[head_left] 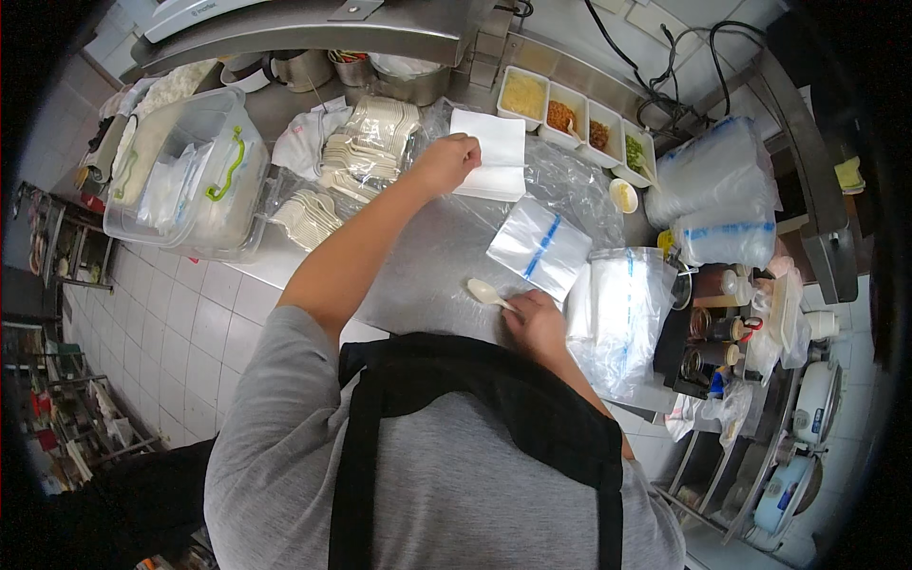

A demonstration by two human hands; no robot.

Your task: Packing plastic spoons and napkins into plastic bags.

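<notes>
Two bare hands work over a steel counter (pixel 427 266), seen from above past a grey shirt and black apron straps. The left hand (pixel 446 161) reaches to the far side of the counter, fingers curled closed on the near edge of a stack of white paper napkins (pixel 494 152). The right hand (pixel 537 323) rests at the near edge of the counter, pinching the handle of a white plastic spoon (pixel 484 292) whose bowl points left along the steel.

Between the hands, toward the right of the counter, lies a small flat clear plastic bag with a blue stripe (pixel 540 247). Just right of it sits a larger clear bag holding more folded plastic bags (pixel 617 313).

At the counter's far edge, clear packs of white plastic spoons (pixel 366 152) lie piled just left of the napkins. Farther left stands a clear plastic storage bin with a green handle (pixel 190 171); what it holds cannot be told through the cloudy wall.

Behind the napkins, a row of four white rectangular tubs (pixel 579 119) holds condiments: pale yellow shreds, then orange-brown, then brown bits, then green. At the counter's right end lie sleeves of stacked clear plastic containers (pixel 717 190).
</notes>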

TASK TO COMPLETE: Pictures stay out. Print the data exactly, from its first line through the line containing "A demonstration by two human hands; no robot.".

SOLVED EXERCISE:
[head_left] 

A demonstration by two human hands; no robot.

This finishes the response to the exercise.